Implementing Behavioral Evolution Strategies in PredPreyGrass

Cooperative vs Opportunistic Predator Policies (Codex Context File)

This document is meant to be used directly as context for Codex in VS Code. Place it in your repository (e.g. docs/behavioral_strategies.md) and instruct Codex to use it as implementation guidance.

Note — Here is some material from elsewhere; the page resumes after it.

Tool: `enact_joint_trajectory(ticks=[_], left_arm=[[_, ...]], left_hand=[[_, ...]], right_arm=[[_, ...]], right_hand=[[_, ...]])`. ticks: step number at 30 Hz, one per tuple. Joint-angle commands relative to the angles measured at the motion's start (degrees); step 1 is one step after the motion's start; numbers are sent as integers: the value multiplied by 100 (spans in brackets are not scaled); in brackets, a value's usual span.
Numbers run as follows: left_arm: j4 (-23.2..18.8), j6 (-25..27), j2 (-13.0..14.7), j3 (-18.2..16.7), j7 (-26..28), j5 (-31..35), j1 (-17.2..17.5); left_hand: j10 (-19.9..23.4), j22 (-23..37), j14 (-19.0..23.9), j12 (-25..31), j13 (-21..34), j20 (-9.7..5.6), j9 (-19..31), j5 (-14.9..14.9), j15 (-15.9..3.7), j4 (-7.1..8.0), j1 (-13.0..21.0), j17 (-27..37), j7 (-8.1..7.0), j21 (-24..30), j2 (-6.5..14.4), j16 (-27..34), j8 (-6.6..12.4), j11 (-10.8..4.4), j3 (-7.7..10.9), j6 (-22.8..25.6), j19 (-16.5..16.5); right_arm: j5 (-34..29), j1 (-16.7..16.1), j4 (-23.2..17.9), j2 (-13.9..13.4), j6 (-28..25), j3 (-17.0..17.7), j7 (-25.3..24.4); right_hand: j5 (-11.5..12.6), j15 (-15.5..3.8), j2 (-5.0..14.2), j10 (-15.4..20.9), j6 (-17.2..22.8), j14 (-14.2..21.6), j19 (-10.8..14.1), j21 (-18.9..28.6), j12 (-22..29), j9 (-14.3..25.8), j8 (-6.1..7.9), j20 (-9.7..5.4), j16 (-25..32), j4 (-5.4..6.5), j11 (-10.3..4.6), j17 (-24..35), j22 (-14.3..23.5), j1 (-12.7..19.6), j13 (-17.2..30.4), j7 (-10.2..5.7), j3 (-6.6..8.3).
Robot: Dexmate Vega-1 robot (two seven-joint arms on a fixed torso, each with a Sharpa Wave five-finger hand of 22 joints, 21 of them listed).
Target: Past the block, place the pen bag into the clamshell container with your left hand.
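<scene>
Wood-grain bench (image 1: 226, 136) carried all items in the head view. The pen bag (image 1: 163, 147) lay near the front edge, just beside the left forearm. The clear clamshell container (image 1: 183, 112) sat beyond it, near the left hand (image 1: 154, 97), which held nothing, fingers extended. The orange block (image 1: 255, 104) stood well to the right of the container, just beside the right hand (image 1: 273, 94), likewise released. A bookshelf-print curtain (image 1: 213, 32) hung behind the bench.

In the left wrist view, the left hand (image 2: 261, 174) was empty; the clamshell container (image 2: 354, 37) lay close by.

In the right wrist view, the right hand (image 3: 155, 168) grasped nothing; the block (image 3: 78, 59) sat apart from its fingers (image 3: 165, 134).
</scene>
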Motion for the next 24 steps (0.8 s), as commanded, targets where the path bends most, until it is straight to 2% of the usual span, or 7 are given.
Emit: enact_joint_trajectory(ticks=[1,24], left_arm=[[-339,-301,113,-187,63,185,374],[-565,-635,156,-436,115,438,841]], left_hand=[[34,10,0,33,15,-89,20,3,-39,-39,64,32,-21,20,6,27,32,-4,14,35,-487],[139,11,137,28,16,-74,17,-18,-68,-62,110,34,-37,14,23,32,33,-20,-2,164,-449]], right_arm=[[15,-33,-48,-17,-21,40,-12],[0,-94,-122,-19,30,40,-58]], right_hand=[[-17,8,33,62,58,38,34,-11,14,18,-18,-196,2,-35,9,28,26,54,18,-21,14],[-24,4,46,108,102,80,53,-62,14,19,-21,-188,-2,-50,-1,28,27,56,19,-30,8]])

It intentionally contains only actionable design, not theory.

Goal

We want to test behavioral evolution.

All predators have identical morphology and life-history
Differences are purely behavioral
Strategies are implemented as distinct policies
Strategy identity is preserved on reproduction

Strategy A: Cooperative Hunter

Behavioral intent

A cooperative hunter:

waits for nearby predators before attacking large prey
approaches large prey together
avoids attacking large prey alone if success probability is low
rallies toward predator clusters when alone

This strategy is coordination-first.

Decision logic (conceptual)

Detect nearby predators in Moore neighborhood
Detect nearby prey (distinguish large vs small if applicable)
If large prey is adjacent or reachable:
- attack only if enough predators are nearby
If large prey is visible but cooperation condition is not met:
- move toward nearest predator / predator cluster
Otherwise:
- forage opportunistically or patrol

Pseudocode

def cooperative_policy(obs):
    predators_near = count_predators(obs, radius=1)
    large_prey_dir = nearest_large_prey(obs)
    small_prey_dir = nearest_small_prey(obs)

    if large_prey_dir is not None:
        if predators_near >= 2:
            return move(large_prey_dir)   # coordinated attack
        else:
            return move(toward_predator_cluster(obs)) or stay()

    if small_prey_dir is not None:
        return move(small_prey_dir)

    return move(toward_predator_cluster(obs)) or random_walk()

Strategy B: Opportunistic Defector

Behavioral intent

An opportunistic defector:

attacks whenever prey is nearby
ignores coordination cues
exploits situations where others soften prey
shadows predator clusters to steal opportunities

This strategy is greedy and myopic.

Decision logic (conceptual)

If any prey is adjacent or reachable:
- attack immediately
If prey is visible:
- chase prey even if alone
If no prey visible:
- shadow predator clusters or patrol randomly

Pseudocode

def opportunistic_policy(obs):
    prey_dir = nearest_any_prey(obs)

    if prey_dir is not None:
        return move(prey_dir)   # always commit

    return move(toward_predator_cluster(obs)) or random_walk()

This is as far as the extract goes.